Innanzitutto conviene a Renzi, che infatti oggi si mantiene alla larga dai commenti sul parere della commissione, sfruttando l’effetto ‘freezer – chiamiamolo così – per concentrarsi sulle ultime settimane di campagna elettorale a questo punto sempre più pronunciate nella critica a questa Ue, sempre più anti-establishment per debellare il fantasma Trump che si aggira anche intorno a Palazzo Chigi. Il premier però torna a usare la bandiera europea, eliminata dalle sue recenti conferenze stampa. Anzi, a Cinisi, tappa del tour elettorale in Sicilia, addirittura la accarezza: “Bisogna avere la forza di dire a questa bandiera europea, che noi amiamo, che l’Unione europea si deve ricordare di essere una comunità non solo quando deve prendere i nostri soldi ma anche quando c’è da dare”.
Nelle stesse ore a Bruxelles, i Dem bloccavano definitivamente per questo mese la discussione sul bilancio pluriennale europeo: se ne riparla a dicembre. E poco prima, ad Atene, Barack Obama dava il suo ultimo discorso presidenziale in Europa sulla democrazia e il no all’austerity come antidoto ai populismi: dietro di lui, la bandiera greca, quella europea e quella statunitense. Ma comunque, chiuso l’affare delle bandiere, che gli ha portato in casa solo tempesta e polemiche, Renzi è lanciato nella critica all’Ue. Un altro assaggio probabilmente lo darà a Berlino venerdì, dopo il vertice con Merkel, Obama, May, Hollande e Rajoy: un vertice che senza il sale della polemica renziana anti-europea rischia di essere la foto dei rottamati da Trump.
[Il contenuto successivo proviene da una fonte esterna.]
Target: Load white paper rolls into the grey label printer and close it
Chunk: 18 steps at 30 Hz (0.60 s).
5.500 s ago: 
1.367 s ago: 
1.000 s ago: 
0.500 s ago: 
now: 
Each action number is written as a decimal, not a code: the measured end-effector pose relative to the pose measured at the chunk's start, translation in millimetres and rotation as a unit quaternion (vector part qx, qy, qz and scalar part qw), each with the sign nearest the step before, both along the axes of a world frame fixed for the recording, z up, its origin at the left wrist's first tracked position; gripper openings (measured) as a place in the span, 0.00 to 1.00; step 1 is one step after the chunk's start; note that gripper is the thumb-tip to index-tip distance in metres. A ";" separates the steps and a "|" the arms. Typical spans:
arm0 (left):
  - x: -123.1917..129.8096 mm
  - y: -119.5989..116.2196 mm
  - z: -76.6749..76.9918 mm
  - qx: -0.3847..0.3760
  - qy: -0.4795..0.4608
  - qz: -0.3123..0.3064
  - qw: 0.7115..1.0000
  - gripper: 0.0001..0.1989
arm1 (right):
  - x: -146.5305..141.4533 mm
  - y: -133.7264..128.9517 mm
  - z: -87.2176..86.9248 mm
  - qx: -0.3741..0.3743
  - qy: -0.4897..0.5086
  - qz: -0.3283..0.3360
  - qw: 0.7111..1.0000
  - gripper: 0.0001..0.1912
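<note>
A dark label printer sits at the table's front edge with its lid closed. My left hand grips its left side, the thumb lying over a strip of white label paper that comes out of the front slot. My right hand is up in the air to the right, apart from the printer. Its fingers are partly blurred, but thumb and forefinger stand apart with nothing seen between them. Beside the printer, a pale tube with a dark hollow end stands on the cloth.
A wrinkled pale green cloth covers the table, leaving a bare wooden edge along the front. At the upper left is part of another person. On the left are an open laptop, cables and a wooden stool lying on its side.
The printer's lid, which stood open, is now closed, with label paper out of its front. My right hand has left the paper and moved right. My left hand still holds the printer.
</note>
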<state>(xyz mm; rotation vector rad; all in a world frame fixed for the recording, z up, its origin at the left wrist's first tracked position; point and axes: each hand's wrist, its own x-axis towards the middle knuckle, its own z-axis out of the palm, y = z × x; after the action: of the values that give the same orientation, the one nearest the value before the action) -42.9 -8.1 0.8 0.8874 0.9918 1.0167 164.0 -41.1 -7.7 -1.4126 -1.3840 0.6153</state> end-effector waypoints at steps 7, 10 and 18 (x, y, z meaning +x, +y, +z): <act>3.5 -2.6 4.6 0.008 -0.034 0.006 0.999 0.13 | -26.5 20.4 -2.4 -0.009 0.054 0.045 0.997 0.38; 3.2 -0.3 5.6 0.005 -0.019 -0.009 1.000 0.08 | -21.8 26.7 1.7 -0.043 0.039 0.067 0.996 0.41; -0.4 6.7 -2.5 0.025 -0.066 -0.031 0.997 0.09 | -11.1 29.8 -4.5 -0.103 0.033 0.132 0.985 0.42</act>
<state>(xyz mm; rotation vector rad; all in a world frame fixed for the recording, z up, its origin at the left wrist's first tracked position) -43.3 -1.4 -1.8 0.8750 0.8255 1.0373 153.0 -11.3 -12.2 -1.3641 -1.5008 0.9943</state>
Ma il congelamento conviene anche alla stessa Commissione Ue. Fin dall’inizio di questa storia, a Palazzo Berlaymont ha prevalso lo sforzo di non mettere i bastoni tra le ruote a Renzi in vista di un referendum che, se dovesse vincere il no, suonerebbe come un’altra Brexit per tutta l’istituzione europea. Insomma, a Bruxelles hanno deciso di rimandare il giudizio definitivo: più per l’Ue che per Renzi. E infatti il congelamento serve anche ad un altro scopo: equivale a dei paletti piantati dalla squadra Juncker in caso di vittoria del sì. Come dire: un modo per condizionare Renzi. A Bruxelles infatti sono consapevoli che, qualora il premier italiano uscisse vittorioso dal voto del 4 dicembre, dedicherebbe tutto l’anno prossimo (che coinciderà con la campagna per le politiche del 2018 o magari anticipate ad hoc) a picconare quello che rimane dell’austerity Ue, dal Fiscal Compact a tutto il patto di stabilità.
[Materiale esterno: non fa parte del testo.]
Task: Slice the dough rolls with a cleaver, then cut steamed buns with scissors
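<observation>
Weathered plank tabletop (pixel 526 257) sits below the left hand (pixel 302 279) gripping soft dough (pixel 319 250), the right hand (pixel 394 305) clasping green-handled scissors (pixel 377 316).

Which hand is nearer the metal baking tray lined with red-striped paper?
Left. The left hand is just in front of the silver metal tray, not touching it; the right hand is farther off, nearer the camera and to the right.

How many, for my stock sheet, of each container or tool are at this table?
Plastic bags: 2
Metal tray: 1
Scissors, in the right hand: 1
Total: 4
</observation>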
Ecco perché la Commissione oggi ci ha tenuto a mettere l’Italia insieme a Belgio, Cipro, Lituania, Slovenia, Finlandia: una ‘buona’ compagnia di paesi guardati a vista come a rischio, potrebbero “non rispettare il Patto di stabilità”, stabilisce il commissario Valdis Dombrovskis. In altre parole: potrebbero essere “non conformi” per debito e deficit alti (‘risk of non compliance’). D’altronde, solo 5 paesi dell’eurozona rispettano i requisiti del Patto: Germania, Estonia, Lussemburgo, Slovacchia e Olanda. Le loro leggi di bilancio sono risultate conformi agli obblighi comunitari, mentre Irlanda, Lettonia, Malta e Austria hanno presentato testi giudicati ‘sostanzialmente’ conformi ma potrebbero in una certa misura deviare dal percorso di avvicinamento all’obiettivo di bilancio a medio termine.
Insomma, con l’Italia la partita è rimandata. Ma stavolta la Commissione Ue sceglie di avvertire anche la Germania con il suo surplus commerciale fuori dalle regole Ue. E lo fa nelle raccomandazioni sulla politica di bilancio per il 2017: chi ha i conti in regola deve spendere di più per aiutare la crescita, chi non ha i conti in regola deve metterli a posto. Non a caso a Roma si preferisce più commentare il documento di Palazzo Berlaymont che di fatto comincia ad appiccicare la parola ‘fine’ alle politiche di austerity, piuttosto che esultare per il congelamento del parere sulla manovra economica.
“Se la Ue sta togliendosi di mezzo l’austerità e ha introdotto la novità di chiedere ai paesi che hanno spazi di bilancio per spendere che lo facciano, si tratta di una grande vittoria dell’Europa e l’Italia rivendica di essere il primo Paese ad averlo messo sul tavolo”, dice il ministro dell’Economia Pier Carlo Padoan a Porta a Porta. “Accogliamo con soddisfazione il documento della Commissione europea sulla necessità di una politica economica espansiva a livello di eurozona. E’ una novità importante che dà ragione alle nostre battaglie”, dice Patrizia Toia, capodelegazione del Pd al Parlamento europeo.
Se ne riparla a dicembre. Ma di certo Renzi non smetterà di parlarne di qui al 4 dicembre.